Help Understanding Stewart Chain Rule Proof [Picture Provided]

In summary, the conversation discusses the chain rule proof in calculus and the differences between the traditional and intuitive proofs. The traditional proof is deemed correct and involves showing the limit of (∆y/∆x) as ∆x -->0 is equal to y’(u).u’(x). However, there is a problem when u(x) is not assumed to be "one-to-one." The second proof attempts to fix this problem but is deemed unnecessary and less understandable. The conversation also mentions how this result was traditionally proved correctly in older books, but modern books often use alternative methods.
  • #1
nickadams
182
0
Hi I've spent a long time trying to understand this chain rule proof but I just can't get it...

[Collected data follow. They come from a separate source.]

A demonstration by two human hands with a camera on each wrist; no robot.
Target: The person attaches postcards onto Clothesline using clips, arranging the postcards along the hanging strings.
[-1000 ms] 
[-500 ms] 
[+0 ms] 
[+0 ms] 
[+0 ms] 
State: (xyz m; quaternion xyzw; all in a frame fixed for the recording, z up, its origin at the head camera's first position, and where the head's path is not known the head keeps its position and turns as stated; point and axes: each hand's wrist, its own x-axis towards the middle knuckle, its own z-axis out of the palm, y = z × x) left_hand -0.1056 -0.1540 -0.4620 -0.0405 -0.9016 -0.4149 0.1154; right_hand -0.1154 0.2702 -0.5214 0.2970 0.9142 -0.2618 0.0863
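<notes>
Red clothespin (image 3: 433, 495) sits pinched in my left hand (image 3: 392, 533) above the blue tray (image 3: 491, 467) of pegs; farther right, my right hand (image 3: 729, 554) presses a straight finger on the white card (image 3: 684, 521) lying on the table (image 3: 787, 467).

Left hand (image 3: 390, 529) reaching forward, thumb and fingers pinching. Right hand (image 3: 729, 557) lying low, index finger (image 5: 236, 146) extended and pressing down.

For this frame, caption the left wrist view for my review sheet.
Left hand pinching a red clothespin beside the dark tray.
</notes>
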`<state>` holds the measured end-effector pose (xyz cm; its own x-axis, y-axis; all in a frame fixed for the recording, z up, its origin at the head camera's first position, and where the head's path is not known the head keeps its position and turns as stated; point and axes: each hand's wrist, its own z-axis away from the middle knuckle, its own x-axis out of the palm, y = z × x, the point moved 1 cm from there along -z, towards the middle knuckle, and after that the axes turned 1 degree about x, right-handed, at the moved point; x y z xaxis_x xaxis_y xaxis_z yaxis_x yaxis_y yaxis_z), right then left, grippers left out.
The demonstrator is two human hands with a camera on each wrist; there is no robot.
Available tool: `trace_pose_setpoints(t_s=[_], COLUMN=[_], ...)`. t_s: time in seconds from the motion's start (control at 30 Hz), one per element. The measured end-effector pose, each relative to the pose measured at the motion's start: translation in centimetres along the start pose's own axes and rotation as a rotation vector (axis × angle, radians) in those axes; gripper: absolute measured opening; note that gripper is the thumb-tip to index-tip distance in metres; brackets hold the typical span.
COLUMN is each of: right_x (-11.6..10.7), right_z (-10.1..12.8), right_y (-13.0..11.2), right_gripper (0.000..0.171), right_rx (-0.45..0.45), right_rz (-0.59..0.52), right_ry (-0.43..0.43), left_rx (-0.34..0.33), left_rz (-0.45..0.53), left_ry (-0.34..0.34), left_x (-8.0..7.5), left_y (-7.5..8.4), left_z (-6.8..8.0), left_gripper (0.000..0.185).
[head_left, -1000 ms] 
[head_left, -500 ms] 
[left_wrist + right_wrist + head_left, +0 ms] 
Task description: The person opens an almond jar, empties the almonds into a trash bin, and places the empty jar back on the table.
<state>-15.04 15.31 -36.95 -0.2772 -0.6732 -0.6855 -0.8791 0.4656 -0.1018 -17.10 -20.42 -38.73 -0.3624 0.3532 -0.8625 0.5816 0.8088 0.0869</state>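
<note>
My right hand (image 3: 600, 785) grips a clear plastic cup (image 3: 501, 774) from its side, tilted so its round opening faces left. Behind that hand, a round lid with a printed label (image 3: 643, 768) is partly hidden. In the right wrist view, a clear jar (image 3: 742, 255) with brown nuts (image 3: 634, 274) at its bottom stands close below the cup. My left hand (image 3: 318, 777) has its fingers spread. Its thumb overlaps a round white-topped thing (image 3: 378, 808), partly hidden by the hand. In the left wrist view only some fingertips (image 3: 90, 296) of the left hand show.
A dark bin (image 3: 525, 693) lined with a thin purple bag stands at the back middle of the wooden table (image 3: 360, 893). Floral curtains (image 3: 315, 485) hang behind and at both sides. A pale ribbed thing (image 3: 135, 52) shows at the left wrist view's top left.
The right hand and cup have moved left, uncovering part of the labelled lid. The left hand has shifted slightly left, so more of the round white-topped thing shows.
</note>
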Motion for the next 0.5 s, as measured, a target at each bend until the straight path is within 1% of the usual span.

I have attached 2 pictures: the second one is an intuitive chain rule proof that turns out to be bogus and the first is the correct proof. So I am trying to understand first of all what does the second proof actually mean, and secondly what did they do to fix the problem presented by the first invalid proof.

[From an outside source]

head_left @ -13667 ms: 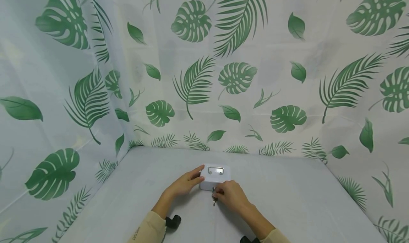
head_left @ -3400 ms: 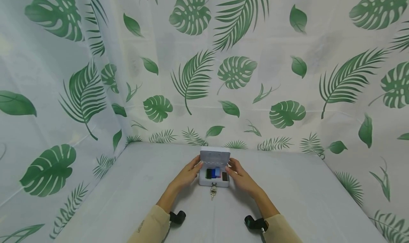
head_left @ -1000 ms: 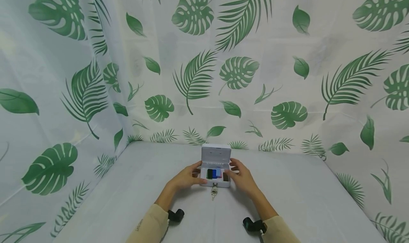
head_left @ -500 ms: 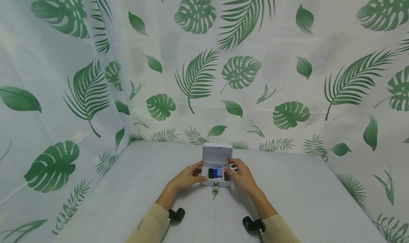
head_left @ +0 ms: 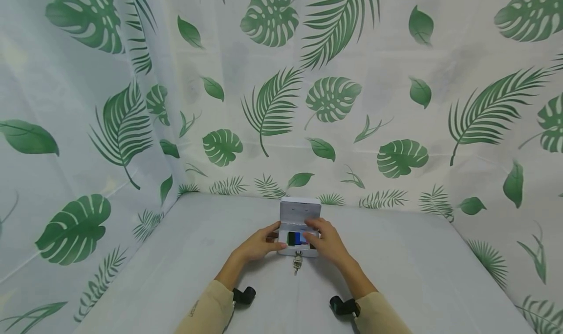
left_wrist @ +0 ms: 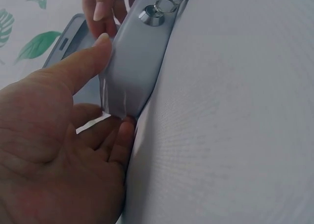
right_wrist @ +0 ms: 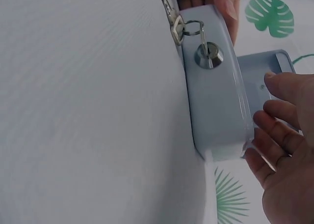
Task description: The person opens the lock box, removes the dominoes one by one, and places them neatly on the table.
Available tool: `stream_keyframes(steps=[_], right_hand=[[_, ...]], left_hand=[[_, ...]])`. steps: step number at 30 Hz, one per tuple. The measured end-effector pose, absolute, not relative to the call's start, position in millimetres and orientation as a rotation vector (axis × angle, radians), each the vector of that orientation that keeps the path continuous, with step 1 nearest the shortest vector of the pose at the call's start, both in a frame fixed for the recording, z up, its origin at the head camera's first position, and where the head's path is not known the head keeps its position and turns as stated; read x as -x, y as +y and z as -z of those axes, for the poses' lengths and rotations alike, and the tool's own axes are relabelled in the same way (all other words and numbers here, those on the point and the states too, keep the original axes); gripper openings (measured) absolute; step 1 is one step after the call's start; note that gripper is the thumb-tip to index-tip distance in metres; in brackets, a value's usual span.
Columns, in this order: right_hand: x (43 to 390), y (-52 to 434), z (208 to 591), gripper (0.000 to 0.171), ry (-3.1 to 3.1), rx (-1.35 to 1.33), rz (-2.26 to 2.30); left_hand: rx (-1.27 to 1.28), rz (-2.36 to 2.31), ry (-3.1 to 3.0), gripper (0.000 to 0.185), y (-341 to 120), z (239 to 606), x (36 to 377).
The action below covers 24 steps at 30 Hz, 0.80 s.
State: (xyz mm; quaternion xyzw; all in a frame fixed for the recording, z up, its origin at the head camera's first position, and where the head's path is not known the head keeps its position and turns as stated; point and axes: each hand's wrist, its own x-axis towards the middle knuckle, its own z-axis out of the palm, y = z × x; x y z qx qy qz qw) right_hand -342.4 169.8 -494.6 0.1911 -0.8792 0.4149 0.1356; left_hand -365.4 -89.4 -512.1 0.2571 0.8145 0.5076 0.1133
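Small white box [head_left: 297,243] sits on worktop [head_left: 418,275], near middle, lid [head_left: 300,210] standing up at back. Left hand [head_left: 258,243] holds box's left end, thumb on front edge, fingers around corner. Right hand [head_left: 324,239] reaches over open top from right, fingers loose, holding nothing. Blue and green bits [head_left: 295,238] inside, just left of right fingertips. Keys [head_left: 297,262] hang from front lock. Box long side runs left to right.

No text, label, brand or number could be read anywhere; small dark print on the left sleeve [head_left: 191,315] was too tiny to make out.
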Motion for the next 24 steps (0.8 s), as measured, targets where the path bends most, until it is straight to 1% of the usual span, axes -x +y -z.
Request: stream_keyframes(steps=[9,24], right_hand=[[344,157,495,0.038,-2.537,-0.617,-1.229],[351,147,496,0.034,-2.657,-0.595,-1.100]], left_hand=[[-0.753,-1.496,2.370,0.082,-90,514,365],[-0.720,-1.482,2.383,0.084,-91,512,365]])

Basically any and all help for me to gain insight into this proof would be appreciated. Don't be afraid to write too much or too little because I am very lost about what they are doing. What does the "property" that they lay out (resulting in equation 7) before they start the actual proof actually mean and how does it help their proof? Why introduce epsilon?

I wish there was someone here in person to walk me through it but I guess I will have to try my best to get it over the internet.
Thanks a lot!
 

Attachments

  • chain rule proof.jpg
    chain rule proof.jpg
    33.6 KB · Views: 740
  • chainrule2.jpg
    chainrule2.jpg
    26.9 KB · Views: 758
Last edited:
Physics news on Phys.org
  • #2
Here is the traditional proof of the chain rule: (Stewart's first proof made correct):

We have a composite function y(u(x)), and assume both component functions y(u) and u(x) are differentiable, and we claim that also y(u(x)) is differentiable, and that its derivative equals y’(u).u’(x) = y’(u(x)).u’(x).

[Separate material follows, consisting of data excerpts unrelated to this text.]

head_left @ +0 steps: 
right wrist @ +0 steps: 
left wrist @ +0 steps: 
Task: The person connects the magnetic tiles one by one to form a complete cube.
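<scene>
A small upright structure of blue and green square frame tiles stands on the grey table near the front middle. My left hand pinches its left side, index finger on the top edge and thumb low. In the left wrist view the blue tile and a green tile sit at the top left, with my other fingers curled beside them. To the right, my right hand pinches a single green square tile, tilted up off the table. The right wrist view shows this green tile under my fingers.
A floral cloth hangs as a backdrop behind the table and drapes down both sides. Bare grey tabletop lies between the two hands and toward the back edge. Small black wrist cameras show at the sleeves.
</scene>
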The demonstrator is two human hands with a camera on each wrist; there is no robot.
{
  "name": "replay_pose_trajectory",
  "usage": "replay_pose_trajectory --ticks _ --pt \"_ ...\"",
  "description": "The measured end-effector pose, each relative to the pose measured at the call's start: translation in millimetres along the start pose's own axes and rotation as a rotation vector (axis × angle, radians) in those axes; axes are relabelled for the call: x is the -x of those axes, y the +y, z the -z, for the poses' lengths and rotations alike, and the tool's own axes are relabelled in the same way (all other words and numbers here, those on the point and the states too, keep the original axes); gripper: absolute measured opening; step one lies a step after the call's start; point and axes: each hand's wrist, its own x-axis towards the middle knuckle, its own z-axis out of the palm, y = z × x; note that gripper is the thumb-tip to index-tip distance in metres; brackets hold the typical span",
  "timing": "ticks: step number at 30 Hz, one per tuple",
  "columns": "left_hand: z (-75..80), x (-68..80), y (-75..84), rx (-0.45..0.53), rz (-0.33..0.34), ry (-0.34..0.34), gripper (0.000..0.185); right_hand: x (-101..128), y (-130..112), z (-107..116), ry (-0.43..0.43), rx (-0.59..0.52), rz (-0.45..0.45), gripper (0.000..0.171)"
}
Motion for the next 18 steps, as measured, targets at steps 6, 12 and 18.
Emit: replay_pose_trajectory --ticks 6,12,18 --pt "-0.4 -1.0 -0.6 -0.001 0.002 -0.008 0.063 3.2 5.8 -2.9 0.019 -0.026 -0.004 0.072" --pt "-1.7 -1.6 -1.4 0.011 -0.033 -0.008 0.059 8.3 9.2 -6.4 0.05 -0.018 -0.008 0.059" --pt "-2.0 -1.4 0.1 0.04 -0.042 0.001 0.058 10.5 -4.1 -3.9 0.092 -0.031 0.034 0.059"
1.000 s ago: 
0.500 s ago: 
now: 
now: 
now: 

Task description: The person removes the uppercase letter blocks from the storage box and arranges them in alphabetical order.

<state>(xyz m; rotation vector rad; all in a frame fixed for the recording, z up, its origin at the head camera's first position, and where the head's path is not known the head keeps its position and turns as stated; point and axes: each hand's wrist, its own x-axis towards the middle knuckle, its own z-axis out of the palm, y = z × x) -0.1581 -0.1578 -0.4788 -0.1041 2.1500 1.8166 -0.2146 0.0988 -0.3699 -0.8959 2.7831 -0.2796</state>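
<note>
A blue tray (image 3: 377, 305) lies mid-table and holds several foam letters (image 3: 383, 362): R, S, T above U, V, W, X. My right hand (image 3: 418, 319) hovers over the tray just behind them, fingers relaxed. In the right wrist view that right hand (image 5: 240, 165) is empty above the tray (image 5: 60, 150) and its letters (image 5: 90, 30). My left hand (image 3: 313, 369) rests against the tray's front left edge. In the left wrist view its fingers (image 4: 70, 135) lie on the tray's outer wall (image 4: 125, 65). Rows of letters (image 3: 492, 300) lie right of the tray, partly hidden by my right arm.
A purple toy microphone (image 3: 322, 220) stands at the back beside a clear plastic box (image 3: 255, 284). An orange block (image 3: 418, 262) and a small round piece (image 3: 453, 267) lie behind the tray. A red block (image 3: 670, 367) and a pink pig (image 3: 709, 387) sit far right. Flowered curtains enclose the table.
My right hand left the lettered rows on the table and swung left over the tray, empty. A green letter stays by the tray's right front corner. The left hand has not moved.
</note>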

All we have to do is show the limit of (∆y/∆x) as ∆x -->0, equals y’(u).u’(x).

We are assuming that (∆u/∆x)-->u’(x) as ∆x -->0, and also that (∆y/∆u)-->y’(u) as ∆u -->0.

Of course one needs to know the meaning of a limit. I.e. (∆y/∆u)-->y’(u) as ∆u -->0, means that the fraction (∆y/∆u) gets really close to the number y’(u) as long as ∆u is really small but not zero, and the same for the other limit.

Unfortunately since the function u(x) is not assumed to be “one to one”, it can happen that two different values of x give the same value of u, and then we would have ∆u = 0 even though ∆x ≠ 0.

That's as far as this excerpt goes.